> **AIM OF THE EXERCISE**: Each line of the data must be written out again verbatim; no image belongs in the copy.

> **INPUT DATA**:
*** Block opens ***
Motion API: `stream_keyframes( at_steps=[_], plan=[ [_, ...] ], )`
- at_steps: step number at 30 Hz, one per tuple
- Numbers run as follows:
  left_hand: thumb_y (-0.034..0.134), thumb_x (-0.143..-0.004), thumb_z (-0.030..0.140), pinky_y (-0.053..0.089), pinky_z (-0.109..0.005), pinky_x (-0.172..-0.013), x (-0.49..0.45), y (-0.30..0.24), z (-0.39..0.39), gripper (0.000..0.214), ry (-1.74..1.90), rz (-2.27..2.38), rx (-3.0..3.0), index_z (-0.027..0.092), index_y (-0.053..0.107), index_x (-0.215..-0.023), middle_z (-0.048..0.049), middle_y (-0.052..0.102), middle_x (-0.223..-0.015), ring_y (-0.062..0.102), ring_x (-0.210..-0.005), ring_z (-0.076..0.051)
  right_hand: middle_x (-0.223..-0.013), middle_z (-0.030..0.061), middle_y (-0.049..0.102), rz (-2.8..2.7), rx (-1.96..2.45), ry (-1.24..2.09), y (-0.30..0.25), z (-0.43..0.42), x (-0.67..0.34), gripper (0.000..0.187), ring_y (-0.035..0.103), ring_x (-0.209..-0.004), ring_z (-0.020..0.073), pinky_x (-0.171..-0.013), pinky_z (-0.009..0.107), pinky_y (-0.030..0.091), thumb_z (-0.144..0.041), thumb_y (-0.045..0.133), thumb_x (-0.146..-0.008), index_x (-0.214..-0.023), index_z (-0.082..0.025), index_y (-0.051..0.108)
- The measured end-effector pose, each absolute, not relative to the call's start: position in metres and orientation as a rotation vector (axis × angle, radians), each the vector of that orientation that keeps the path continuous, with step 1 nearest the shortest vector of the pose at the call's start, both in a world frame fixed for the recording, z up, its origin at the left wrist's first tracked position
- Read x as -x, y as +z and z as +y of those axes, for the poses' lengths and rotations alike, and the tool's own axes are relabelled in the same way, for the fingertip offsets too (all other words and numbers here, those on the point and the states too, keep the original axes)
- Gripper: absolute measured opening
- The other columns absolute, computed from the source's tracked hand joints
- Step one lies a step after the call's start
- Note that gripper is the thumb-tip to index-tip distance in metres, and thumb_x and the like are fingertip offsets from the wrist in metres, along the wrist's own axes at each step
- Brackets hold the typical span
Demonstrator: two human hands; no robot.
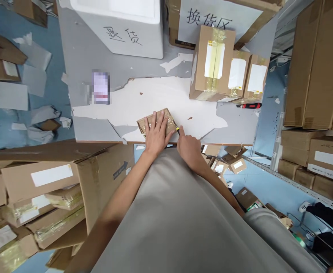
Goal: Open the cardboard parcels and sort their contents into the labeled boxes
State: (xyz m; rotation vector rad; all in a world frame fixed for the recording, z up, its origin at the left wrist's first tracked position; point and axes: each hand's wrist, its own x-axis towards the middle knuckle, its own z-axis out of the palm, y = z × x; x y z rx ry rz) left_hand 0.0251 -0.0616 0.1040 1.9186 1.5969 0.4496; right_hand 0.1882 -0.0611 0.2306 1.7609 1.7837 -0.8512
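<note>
- Brown and partly covered in shiny tape, the packet (170,120) lies near the front edge of the bench (237,131), on a torn white patch of its grey top.
- Palm down on the packet, the left hand (156,132) has its grip spread flat, fingers apart.
- Just right of the packet, the right hand (189,147) has its grip curled around a cutter (178,131), yellow and black where it shows, with its tip at the packet's right edge.
- Beyond the packet and to its right stand three taped boxes (213,60) with white labels.
- Well to the packet's right, just in front of those boxes, lies a red-and-black tool (251,106).
- Beyond the packet and to its left is a blurred purplish item (101,87); farther beyond the packet stands a white box (138,38) with handwritten characters.
- Left of the packet and nearer the person, a large carton (106,185) holds smaller boxes.
</note>
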Motion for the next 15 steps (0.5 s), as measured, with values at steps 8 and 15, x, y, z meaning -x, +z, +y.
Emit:
stream_keyframes(
  at_steps=[8, 15],
  plan=[
    [0.047, -0.114, 0.069, -0.004, -0.069, -0.147, 0.032, 0.093, -0.079, 0.085, 0.488, 1.610, -1.949, 0.021, 0.041, -0.184, -0.0171, 0.035, -0.191, 0.013, -0.184, -0.041, -0.136, 0.0125, 0.086, 1.805, -2.285, -1.356, 0.122, -0.031, -0.226, 0.045, 0.084, -0.114, 0.0257, -0.112, 0.040, 0.060, -0.035, 0.034, -0.124, -0.162, -0.022, 0.054],
    [0.035, -0.116, 0.071, 0.021, -0.066, -0.145, 0.084, 0.102, -0.115, 0.080, 0.657, 1.792, -1.871, 0.023, 0.050, -0.178, -0.0204, 0.046, -0.185, 0.031, -0.179, -0.041, -0.135, 0.0137, 0.083, 1.495, -2.261, -2.020, 0.029, -0.008, -0.184, 0.026, 0.076, -0.113, 0.0186, -0.104, 0.030, 0.060, -0.031, 0.047, -0.112, -0.123, -0.018, 0.067]
  ],
)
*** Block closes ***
> **TASK RESULT**:
Motion API: `stream_keyframes( at_steps=[_], plan=[ [_, ...] ], )`
- at_steps: step number at 30 Hz, one per tuple
- Numbers run as follows:
  left_hand: thumb_y (-0.034..0.134), thumb_x (-0.143..-0.004), thumb_z (-0.030..0.140), pinky_y (-0.053..0.089), pinky_z (-0.109..0.005), pinky_x (-0.172..-0.013), x (-0.49..0.45), y (-0.30..0.24), z (-0.39..0.39), gripper (0.000..0.214), ry (-1.74..1.90), rz (-2.27..2.38), rx (-3.0..3.0), index_z (-0.027..0.092), index_y (-0.053..0.107), index_x (-0.215..-0.023), middle_z (-0.048..0.049), middle_y (-0.052..0.102), middle_x (-0.223..-0.015), ring_y (-0.062..0.102), ring_x (-0.210..-0.005), ring_z (-0.076..0.051)
  right_hand: middle_x (-0.223..-0.013), middle_z (-0.030..0.061), middle_y (-0.049..0.102), rz (-2.8..2.7), rx (-1.96..2.45), ry (-1.24..2.09), y (-0.30..0.25), z (-0.43..0.42), x (-0.67..0.34), gripper (0.000..0.187), ring_y (-0.035..0.103), ring_x (-0.209..-0.004), ring_z (-0.020..0.073), pinky_x (-0.171..-0.013), pinky_z (-0.009..0.107), pinky_y (-0.030..0.091), thumb_z (-0.144..0.041), thumb_y (-0.045..0.133), thumb_x (-0.146..-0.008), index_x (-0.214..-0.023), index_z (-0.082..0.025), index_y (-0.051..0.108)
- The measured end-effector pose, each absolute, not relative to the call's start: position in metres and orientation as a rotation vector (axis × angle, radians), each the vector of that orientation that keeps the path continuous, with step 1 nearest the shortest vector of the pose at the call's start, both in a world frame fixed for the recording, z up, its origin at the left wrist's first tracked position
- Read x as -x, y as +z and z as +y of those axes, for the poses' lengths and rotations alike, and the tool's own axes are relabelled in the same way, for the fingertip offsets too (all other words and numbers here, those on the point and the states too, keep the original axes)
- Gripper: absolute measured opening
- The other columns absolute, computed from the source's tracked hand joints
- Step one lies a step after the call's start
- Note that gripper is the thumb-tip to index-tip distance in metres, and thumb_x and the like are fingertip offsets from the wrist in metres, along the wrist's own axes at each step
- Brackets hold the typical span
Demonstrator: two human hands; no robot.
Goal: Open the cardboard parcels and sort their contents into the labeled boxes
State: (xyz m; rotation vector rad; all in a world frame fixed for the recording, z up, its origin at the left wrist's first tracked position; point and axes: each hand's wrist, its own x-axis towards the middle knuckle, its own z-axis out of the palm, y = z × x; x y z rx ry rz) left_hand 0.0251 -0.0616 0.1040 1.9186 1.5969 0.4496; right_hand 0.1882 -0.0611 0.2306 1.7609 1.7837 -0.8512
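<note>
- Brown and partly covered in shiny tape, the packet (170,120) lies near the front edge of the bench (237,131), on a torn white patch of its grey top.
- Palm down on the packet, the left hand (156,132) has its grip spread flat, fingers apart.
- Just right of the packet, the right hand (189,147) has its grip curled around a cutter (178,131), yellow and black where it shows, with its tip at the packet's right edge.
- Beyond the packet and to its right stand three taped boxes (213,60) with white labels.
- Well to the packet's right, just in front of those boxes, lies a red-and-black tool (251,106).
- Beyond the packet and to its left is a blurred purplish item (101,87); farther beyond the packet stands a white box (138,38) with handwritten characters.
- Left of the packet and nearer the person, a large carton (106,185) holds smaller boxes.
</note>
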Motion for the next 15 steps (0.5 s), as measured, with values at steps 8 and 15, x, y, z meaning -x, +z, +y.
Emit:
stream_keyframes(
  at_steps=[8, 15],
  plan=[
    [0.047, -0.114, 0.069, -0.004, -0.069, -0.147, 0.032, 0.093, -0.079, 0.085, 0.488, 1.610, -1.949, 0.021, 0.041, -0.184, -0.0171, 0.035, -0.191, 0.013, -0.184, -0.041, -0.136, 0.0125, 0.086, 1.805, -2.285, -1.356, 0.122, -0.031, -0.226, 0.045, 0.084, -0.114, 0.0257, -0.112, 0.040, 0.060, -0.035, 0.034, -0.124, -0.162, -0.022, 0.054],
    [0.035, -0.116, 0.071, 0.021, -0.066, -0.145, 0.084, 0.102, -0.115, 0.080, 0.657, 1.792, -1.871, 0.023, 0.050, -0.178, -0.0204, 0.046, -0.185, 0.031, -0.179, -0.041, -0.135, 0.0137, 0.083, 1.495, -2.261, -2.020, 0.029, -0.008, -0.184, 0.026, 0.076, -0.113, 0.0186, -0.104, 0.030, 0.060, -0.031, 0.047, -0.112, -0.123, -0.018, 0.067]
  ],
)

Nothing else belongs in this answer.